_Work to be completed_:
Retype word for word the lines of the data below, from the first to the one bearing "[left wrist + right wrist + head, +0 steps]", with that one included.
···
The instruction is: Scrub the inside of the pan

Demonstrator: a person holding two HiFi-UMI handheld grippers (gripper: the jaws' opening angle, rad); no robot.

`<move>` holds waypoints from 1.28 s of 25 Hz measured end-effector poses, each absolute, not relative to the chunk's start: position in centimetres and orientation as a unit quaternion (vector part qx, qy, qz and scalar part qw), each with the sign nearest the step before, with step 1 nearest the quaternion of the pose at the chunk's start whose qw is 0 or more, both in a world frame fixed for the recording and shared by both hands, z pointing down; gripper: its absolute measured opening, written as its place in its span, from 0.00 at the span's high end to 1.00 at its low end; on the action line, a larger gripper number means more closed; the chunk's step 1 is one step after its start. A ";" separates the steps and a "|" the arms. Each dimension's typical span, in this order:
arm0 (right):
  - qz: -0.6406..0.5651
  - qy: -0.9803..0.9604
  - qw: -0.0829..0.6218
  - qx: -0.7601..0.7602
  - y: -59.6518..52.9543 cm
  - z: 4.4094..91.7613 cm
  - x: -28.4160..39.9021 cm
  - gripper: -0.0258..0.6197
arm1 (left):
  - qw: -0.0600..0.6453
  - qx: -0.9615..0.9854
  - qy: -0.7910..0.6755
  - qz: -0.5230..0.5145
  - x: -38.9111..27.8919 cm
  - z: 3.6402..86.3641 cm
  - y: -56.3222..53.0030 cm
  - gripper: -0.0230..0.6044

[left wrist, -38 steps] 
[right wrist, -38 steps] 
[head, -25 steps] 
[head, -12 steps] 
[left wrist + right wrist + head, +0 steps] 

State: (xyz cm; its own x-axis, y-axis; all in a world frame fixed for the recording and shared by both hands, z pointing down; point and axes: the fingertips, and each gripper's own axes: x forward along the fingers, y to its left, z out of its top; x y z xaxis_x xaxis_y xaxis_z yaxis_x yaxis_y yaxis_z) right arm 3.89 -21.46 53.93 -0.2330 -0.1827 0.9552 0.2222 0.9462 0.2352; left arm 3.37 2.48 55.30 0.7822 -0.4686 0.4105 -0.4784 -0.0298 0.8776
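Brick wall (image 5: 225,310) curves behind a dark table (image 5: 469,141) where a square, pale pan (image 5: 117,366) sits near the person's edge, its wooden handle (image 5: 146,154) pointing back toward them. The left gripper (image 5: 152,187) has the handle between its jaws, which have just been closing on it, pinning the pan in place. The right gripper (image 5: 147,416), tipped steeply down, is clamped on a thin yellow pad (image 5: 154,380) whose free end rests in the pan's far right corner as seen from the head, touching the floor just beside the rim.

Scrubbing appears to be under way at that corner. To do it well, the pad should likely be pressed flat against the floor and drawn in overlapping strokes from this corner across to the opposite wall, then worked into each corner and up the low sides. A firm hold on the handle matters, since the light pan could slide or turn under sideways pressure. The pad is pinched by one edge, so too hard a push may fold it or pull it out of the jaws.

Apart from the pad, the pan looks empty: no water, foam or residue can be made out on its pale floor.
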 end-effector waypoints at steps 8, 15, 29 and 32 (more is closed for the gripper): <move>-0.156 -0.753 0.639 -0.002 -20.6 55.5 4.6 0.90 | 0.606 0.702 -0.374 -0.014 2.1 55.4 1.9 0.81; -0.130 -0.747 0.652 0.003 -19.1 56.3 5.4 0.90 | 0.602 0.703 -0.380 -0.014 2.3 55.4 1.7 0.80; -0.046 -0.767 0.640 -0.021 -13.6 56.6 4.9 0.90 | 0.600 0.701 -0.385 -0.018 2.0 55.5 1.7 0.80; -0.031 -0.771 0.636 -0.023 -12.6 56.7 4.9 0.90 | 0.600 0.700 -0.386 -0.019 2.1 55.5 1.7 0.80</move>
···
_Answer to this task_:
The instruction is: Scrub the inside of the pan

Demonstrator: a person holding two HiFi-UMI handheld grippers (gripper: the jaws' opening angle, rad); no robot.

`<move>` holds waypoints from 1.28 s of 25 Hz measured end-effector poses, each absolute, not relative to the chunk's start: position in centimetres and orientation as a unit quaternion (vector part qx, qy, qz and scalar part qw), each with the sign nearest the step before, with step 1 nearest the quaternion of the pose at the chunk's start whose qw is 0 or more, both in a world frame fixed for the recording and shared by both hands, z pointing down; gripper: its absolute measured opening, written as its place in its span, from 0.00 at the span's high end to 1.00 at its low end; on the action line, a larger gripper number means more closed; the chunk's step 1 is one step after its start. A ";" separates the steps and a "|" the arms. Each dimension's typical span, in this order:
arm0 (right):
  - qz: -0.6406..0.5651
  - qy: -0.9803..0.9604
  - qw: -0.0829..0.6218
  - qx: -0.7601..0.7602
  - y: -59.6518..52.9543 cm
  - z: 4.4094..91.7613 cm
  - x: -28.4160..39.9021 cm
  - gripper: -0.0258..0.6197
arm1 (left):
  - qw: -0.0600..0.6453
  - qx: -0.9615..0.9854
  - qy: -0.7910..0.6755
  - qz: -0.5230..0.5145
  - x: -38.9111..27.8919 cm
  - z: 3.6402..86.3641 cm
  - y: -56.3222..53.0030 cm
  - gripper: -0.0230..0.6044

[left wrist, -38 steps] 
[right wrist, -38 steps] 
[head, -25 steps] 
[head, -12 steps] 
[left wrist + right wrist + head, +0 steps] 

The exercise contains no remaining tasks.